Collected data entries:
· · · · ·

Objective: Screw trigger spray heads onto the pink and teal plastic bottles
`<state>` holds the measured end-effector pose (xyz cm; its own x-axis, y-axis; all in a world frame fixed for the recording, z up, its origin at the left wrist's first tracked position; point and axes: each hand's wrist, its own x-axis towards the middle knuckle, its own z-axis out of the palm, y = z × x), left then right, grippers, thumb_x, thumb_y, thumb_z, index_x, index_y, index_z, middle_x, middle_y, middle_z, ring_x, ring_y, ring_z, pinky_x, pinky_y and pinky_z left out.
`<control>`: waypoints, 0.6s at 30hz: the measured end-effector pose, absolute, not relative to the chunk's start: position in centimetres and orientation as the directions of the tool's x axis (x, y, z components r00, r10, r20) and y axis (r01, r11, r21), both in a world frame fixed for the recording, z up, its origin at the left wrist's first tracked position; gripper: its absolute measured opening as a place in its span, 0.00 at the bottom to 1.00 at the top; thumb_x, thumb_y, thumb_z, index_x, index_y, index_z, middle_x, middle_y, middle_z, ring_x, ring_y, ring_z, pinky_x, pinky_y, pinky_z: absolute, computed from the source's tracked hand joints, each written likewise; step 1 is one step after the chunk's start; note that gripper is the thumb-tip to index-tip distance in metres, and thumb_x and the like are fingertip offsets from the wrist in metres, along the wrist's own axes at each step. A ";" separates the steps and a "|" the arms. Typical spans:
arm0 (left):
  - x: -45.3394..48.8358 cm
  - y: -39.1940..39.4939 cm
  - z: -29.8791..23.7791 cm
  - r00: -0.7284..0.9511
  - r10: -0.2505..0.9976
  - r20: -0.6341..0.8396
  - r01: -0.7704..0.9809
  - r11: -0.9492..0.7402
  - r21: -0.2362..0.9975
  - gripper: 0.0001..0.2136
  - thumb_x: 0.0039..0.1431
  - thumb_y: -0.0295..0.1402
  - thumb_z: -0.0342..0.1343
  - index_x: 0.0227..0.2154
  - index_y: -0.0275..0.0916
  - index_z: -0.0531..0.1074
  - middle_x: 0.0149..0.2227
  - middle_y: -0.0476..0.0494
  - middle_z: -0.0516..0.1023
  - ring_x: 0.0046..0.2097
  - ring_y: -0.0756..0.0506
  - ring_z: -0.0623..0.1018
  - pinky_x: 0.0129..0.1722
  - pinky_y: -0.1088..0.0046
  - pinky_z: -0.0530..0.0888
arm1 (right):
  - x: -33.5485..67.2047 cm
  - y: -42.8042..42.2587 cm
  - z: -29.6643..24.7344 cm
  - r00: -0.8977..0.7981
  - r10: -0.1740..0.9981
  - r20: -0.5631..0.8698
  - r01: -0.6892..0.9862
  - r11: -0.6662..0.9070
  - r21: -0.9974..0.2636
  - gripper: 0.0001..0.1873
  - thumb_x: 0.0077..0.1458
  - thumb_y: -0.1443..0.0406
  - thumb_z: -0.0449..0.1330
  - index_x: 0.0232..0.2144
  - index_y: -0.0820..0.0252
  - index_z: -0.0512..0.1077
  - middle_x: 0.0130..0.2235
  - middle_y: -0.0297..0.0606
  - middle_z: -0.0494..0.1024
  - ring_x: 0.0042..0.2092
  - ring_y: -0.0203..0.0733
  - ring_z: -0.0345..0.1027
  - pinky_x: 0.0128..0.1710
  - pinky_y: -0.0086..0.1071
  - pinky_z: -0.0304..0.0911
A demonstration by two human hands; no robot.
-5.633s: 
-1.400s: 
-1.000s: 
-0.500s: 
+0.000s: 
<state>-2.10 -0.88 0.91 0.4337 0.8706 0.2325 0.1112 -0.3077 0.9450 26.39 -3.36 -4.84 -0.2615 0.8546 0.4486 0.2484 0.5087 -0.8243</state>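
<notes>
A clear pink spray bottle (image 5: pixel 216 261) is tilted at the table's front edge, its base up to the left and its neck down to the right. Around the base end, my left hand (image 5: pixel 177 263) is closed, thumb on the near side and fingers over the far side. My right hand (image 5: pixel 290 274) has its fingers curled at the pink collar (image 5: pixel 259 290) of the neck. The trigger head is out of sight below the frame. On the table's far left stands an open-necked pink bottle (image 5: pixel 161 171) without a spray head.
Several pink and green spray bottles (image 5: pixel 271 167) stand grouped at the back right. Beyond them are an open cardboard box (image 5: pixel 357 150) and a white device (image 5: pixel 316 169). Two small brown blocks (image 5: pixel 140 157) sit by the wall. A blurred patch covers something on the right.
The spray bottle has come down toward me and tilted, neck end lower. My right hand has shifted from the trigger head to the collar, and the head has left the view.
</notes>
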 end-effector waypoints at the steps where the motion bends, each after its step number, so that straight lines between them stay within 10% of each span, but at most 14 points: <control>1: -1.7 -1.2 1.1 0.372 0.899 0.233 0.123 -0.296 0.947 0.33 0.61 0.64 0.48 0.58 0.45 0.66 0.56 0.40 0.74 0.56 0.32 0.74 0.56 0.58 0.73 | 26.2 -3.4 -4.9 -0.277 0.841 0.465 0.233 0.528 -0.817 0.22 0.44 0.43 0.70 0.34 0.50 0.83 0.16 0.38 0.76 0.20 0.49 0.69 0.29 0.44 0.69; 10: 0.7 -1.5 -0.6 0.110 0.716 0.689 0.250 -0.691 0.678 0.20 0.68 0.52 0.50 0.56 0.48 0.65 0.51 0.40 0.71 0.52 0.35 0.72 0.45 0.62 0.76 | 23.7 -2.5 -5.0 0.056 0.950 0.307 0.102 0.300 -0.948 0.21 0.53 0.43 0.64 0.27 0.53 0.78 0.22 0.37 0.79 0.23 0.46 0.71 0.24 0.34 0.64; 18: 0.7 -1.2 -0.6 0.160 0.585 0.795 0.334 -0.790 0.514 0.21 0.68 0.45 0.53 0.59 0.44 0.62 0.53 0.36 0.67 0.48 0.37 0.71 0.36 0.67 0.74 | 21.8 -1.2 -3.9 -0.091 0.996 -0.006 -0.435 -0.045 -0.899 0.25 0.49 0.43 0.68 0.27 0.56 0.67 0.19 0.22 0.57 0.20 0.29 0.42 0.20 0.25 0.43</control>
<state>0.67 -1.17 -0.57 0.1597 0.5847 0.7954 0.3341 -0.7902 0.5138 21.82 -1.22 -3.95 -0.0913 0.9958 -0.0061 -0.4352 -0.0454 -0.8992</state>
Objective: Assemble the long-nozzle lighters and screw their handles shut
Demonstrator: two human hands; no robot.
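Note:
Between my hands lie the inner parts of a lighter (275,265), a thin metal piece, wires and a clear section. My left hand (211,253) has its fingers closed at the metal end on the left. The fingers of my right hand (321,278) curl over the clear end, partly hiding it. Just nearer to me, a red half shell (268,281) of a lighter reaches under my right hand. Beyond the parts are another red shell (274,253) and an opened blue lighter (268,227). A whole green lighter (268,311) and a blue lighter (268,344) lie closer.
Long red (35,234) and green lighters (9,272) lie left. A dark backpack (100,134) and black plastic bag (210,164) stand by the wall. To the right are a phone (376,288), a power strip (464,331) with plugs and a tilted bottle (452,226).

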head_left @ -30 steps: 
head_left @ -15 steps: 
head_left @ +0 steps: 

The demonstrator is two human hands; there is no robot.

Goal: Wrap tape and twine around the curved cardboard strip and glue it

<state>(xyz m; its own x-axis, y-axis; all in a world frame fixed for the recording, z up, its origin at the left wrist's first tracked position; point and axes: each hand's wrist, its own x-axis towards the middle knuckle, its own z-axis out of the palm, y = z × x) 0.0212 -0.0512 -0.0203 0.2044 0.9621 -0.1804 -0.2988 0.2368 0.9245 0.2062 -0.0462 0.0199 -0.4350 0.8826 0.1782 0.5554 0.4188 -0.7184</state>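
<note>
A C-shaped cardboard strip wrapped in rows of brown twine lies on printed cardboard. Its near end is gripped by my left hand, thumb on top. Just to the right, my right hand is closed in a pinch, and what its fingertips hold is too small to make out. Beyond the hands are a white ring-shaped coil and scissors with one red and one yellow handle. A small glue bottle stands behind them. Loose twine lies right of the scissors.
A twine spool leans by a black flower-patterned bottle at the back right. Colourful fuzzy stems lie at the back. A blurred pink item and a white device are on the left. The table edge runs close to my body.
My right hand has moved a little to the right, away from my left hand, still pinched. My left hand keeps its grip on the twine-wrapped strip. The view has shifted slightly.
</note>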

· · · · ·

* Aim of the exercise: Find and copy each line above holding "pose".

* Output for this exercise:
`<state>` holds the measured end-effector pose (xyz cm; its own x-axis, y-axis; all in a world frame fixed for the recording, z up, its origin at the left wrist's first tracked position; point and axes: each hand's wrist, its own x-axis towards the middle knuckle, its own z-axis out of the palm, y = z × x), left then right, grippers, thumb_x, thumb_y, thumb_z, index_x, index_y, index_z, middle_x, middle_y, middle_z, ring_x, ring_y, ring_z, pinky_x, pinky_y and pinky_z left out.
`<control>`: waypoints, 0.6s at 30hz: the measured end-effector pose, absolute, not relative to the chunk's start: position in centimetres and orientation as the directions of the tool's x axis (x, y, z components r00, r10, r20) and y axis (r01, r11, r21), both in a world frame fixed for the recording, z up, its origin at the left wrist's first tracked position; gripper: its absolute measured opening as a place in its span, 0.00 at the bottom to 1.00 at the top; thumb_x, thumb_y, thumb_z, index_x, index_y, index_z, middle_x, middle_y, middle_z, ring_x, ring_y, ring_z, pinky_x, pinky_y, pinky_z: absolute, computed from the source's tracked hand joints, each written likewise; step 1 is one step after the chunk's start; note that gripper is the thumb-tip to index-tip distance in metres, and thumb_x and the like are fingertip offsets from the wrist in metres, along the wrist's own axes at each step. A ";" separates the steps and a "|" the arms. Typical spans:

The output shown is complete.